Book by Dr B. R. Ambedkar

Annihilation of Caste is an undelivered speech written by B. R. Ambedkar in 1936. The speech was intended to be delivered at an anti-caste convention held in Lahore by Hindu reformers. However, upon reviewing the written speech, the conference organisers deemed it too controversial, quite lengthy and subsequently revoked Ambedkar's invitation to the conference. Ambedkar proceeded to self-publish the speech, which gained widespread popularity and prompted translations into multiple Indian languages. Since then this speech has been viewed as a manifesto for the abolition of caste system and for social emancipation.

==Background==
In a letter dated 12 December 1935, the secretary of the Jat-Pat Todak Mandal (Society for the Break Up of Caste system), an anti-caste Hindu reformist organization based in Lahore, invited Dr.Ambedkar to deliver a speech on the caste system in India at their annual conference in 1936. Ambedkar wrote the speech as an essay under the title "Annihilation of Caste" and sent in advance to the organisers in Lahore for printing and distribution. The organisers found some of the content to be objectionable towards the orthodox Hindu religion, so intemperate in the idiom and vocabulary used, and so incendiary in promoting conversion away from Hinduism, that they sought the deletion of large sections of the more controversial content endangering Brahmanical interests. They wrote to Ambedkar seeking the removal of sections which they found, in their words, "unbearable." Ambedkar declared in response that he "would not change a comma" of his text. After much deliberation, the committee of organisers decided to cancel their annual conference in its entirety. Ambedkar subsequently published 1500 copies of the speech as a book on 15 May 1936 at his own expense as Jat-Pat Todak Mandal failed to fulfill their word.

== Overview ==
The book focuses on the urgent need for social reform to take precedence over political and religious reform in Indian society. Ambedkar meticulously exposes the tyranny imposed by upper-caste Hindus on the untouchable community, providing instances of discrimination and advocating for the reconstruction of Hindu society. He challenges the fallacy of socialist ideals in the context of India, asserting that a socialist revolution is unattainable as long as the caste system persists.

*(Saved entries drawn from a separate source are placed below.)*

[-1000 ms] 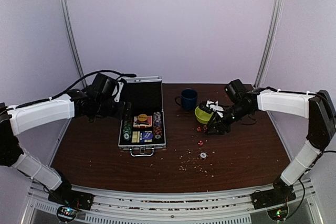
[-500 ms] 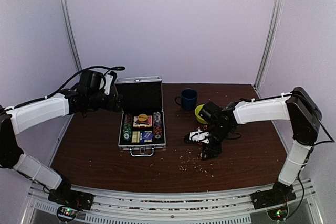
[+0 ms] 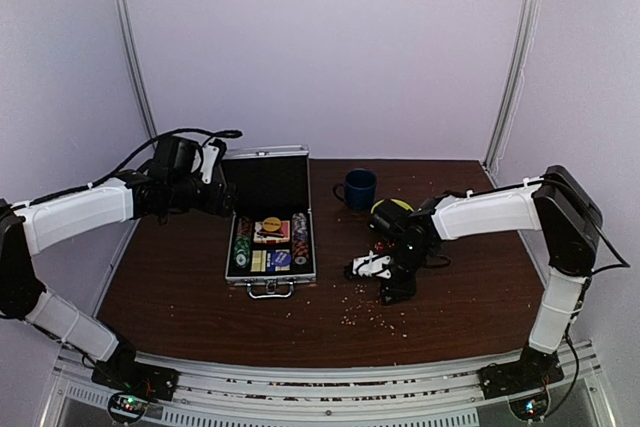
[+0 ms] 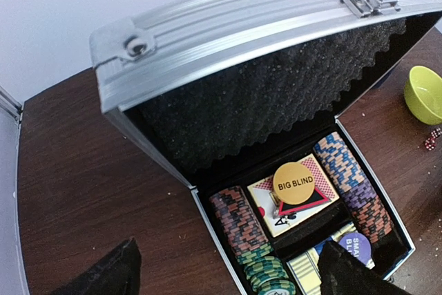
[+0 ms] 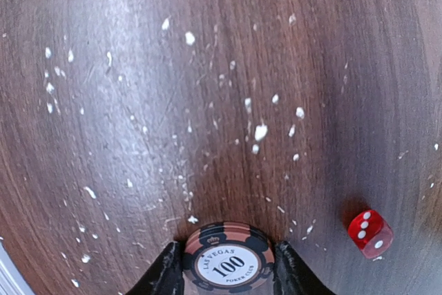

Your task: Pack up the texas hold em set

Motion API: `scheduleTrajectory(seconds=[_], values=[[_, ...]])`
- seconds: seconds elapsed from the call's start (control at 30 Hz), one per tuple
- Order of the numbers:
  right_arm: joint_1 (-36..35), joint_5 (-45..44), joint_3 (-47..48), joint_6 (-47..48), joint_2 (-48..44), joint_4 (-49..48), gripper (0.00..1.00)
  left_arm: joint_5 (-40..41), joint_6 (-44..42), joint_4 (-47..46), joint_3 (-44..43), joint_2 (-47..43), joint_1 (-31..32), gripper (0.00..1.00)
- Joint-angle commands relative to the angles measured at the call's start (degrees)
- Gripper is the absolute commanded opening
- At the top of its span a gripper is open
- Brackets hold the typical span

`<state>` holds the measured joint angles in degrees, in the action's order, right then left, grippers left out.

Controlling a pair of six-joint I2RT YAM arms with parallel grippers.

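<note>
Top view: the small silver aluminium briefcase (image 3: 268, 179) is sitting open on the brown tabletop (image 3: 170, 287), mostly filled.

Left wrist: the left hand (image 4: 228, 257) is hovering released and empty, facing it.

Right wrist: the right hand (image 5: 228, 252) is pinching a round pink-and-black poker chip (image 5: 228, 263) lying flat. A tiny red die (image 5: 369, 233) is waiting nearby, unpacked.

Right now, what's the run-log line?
left claw open, facing open aluminium case | right claw gripping 100 poker chip | red die loose on table

From above I can't see the chip (image 5: 228, 264) — the right gripper (image 3: 395, 290) covers it; the near corner of the case (image 4: 262, 25) runs off the left wrist view's bottom edge; pale specks (image 3: 375, 319) on the table (image 3: 180, 287) — too small to identify.
</note>
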<state>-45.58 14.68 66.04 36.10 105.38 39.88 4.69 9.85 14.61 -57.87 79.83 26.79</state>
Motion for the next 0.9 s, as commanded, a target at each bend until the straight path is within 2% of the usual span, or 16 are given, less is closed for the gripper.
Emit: scheduleTrajectory(seconds=[0.0,0.3,0.57,0.7,0.87], values=[[-1.15,-0.22,2.15,0.05,1.67,3.11,0.39,-0.34,-0.75,-1.43,-0.33,0.57,0.07,0.91],[-5.45,-1.52,14.2,-1.48,0.37,4.07,0.3,0.35,-0.72,-1.14,-0.49,0.26,-0.18,0.91],[-9.65,-7.67,21.87,-4.41,6.18,-9.79,0.29,1.08,0.66,-1.77,0.31,-2.12,-1.12,0.9],[-12.09,-13.51,21.73,-2.69,8.3,-17.42,0.28,1.54,0.45,-1.69,0.52,-2.89,-1.27,0.9],[-14.02,-19.18,22.29,-1.74,12.15,-22.19,0.29,1.9,0.86,-1.69,0.58,-3.37,-1.46,0.89]])
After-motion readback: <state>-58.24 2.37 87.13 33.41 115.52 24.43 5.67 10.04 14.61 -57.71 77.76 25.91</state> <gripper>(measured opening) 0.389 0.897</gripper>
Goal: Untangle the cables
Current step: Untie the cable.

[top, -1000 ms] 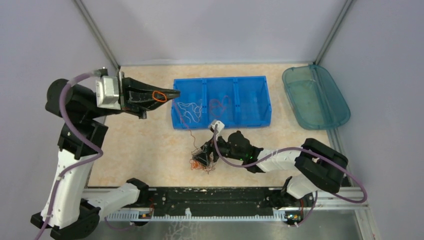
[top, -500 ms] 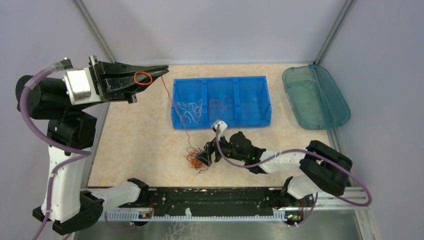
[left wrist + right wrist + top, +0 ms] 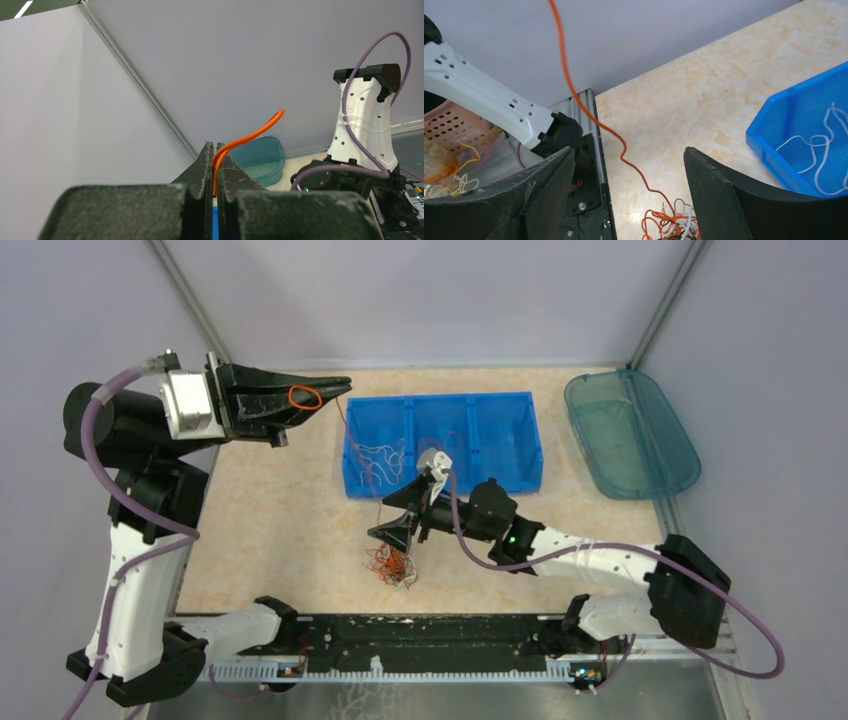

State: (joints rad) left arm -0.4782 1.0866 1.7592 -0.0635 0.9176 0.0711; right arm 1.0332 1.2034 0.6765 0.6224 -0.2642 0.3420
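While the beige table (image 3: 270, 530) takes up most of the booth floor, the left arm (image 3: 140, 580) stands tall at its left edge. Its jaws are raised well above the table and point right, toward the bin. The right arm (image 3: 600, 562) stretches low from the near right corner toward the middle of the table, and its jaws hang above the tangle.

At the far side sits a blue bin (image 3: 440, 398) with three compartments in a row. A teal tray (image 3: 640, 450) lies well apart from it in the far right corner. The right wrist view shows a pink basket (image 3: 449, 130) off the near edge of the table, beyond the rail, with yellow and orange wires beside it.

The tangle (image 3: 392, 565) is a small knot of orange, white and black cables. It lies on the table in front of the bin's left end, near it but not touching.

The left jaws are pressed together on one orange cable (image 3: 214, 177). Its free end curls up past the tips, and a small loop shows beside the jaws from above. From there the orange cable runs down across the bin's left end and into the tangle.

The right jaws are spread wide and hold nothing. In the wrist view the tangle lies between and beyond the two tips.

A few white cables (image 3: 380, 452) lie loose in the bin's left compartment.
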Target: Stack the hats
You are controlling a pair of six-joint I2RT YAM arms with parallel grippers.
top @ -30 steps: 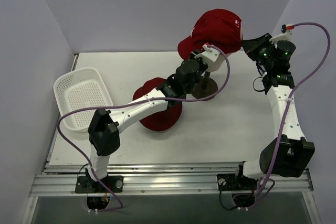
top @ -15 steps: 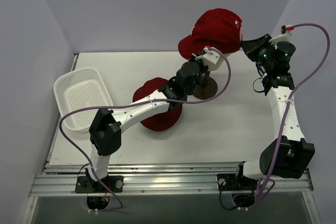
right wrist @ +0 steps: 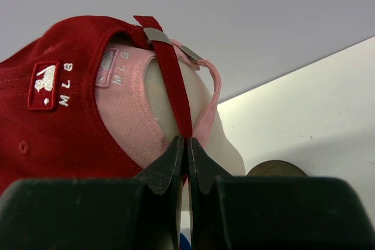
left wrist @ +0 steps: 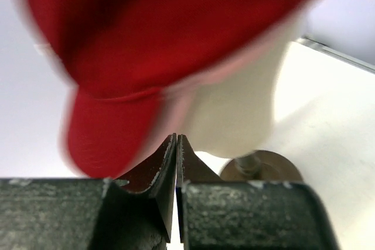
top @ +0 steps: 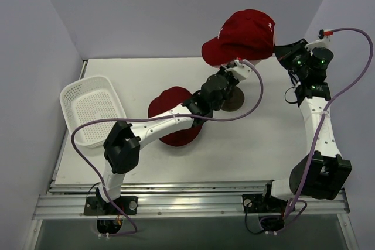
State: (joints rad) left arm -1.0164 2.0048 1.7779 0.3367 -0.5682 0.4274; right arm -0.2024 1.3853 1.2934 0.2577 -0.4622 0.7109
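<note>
A red cap [top: 243,33] with white lettering sits over a pink cap [right wrist: 126,121] on the cream mannequin head [right wrist: 222,141], high above the table. My right gripper [right wrist: 187,140] is shut on the red cap's back strap [right wrist: 170,74], behind the head at the right [top: 281,51]. My left gripper [left wrist: 176,137] is shut just under the front brim [left wrist: 111,139], its tips at the brim's blurred edge. I cannot tell whether fabric is pinched there. In the top view the left gripper [top: 237,67] is below the brim. A dark red bucket hat [top: 170,127] lies on the table, partly under the left arm.
The mannequin's round wooden base [top: 235,100] stands on the table beneath the caps. A white mesh basket [top: 91,109] sits at the left edge. Purple walls close the back and both sides.
The left gripper closed under the brim and its arm stretched further right. The red cap shifted slightly up and right, and the right gripper moved right with the strap.
</note>
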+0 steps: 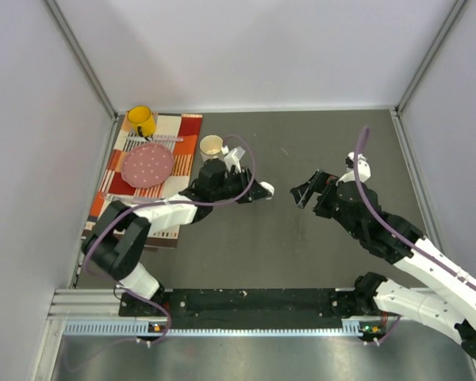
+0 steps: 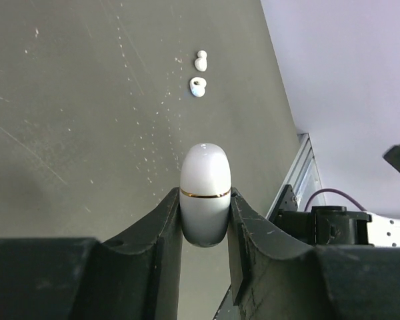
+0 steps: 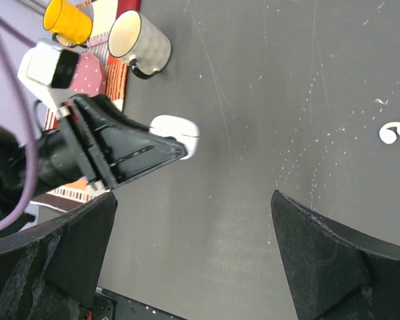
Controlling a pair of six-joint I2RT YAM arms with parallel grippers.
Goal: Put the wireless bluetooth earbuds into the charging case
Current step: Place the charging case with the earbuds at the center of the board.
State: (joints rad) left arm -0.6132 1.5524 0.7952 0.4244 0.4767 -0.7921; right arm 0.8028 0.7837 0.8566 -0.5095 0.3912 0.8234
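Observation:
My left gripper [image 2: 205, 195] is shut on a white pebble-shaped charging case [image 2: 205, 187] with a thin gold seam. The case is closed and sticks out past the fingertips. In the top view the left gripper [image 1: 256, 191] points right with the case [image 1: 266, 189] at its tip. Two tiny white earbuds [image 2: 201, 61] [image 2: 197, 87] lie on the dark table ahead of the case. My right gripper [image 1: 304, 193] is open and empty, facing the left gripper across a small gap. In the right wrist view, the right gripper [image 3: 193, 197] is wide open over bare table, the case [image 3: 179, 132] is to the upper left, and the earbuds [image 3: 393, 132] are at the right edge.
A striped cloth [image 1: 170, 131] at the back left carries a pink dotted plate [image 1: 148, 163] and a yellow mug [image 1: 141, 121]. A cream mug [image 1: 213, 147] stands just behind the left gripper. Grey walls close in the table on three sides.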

In the essay, Ambedkar criticised the Hindu religion, its caste system and its religious texts which are male dominant and spreading hatred and suppression of female interests. Ambedkar's central argument revolves around the detrimental impact of caste on ethics, morality, and public spirit within Hindu society. He rejects traditional defenses of caste based on the division of labor, purity of blood, and historical legitimacy. Instead, he argues that caste is a divisive force, creating a hierarchy that impedes social cohesion.

He argued that inter-caste dining and inter-caste marriage is not sufficient to annihilate the caste system, but that "the real method of breaking up the Caste System was... to destroy the religious notions upon which caste is founded".

== Core Arguments ==
“The enemy, you must grapple with, is not the people who observe Caste, but the Shastras which teach them this religion of Caste.”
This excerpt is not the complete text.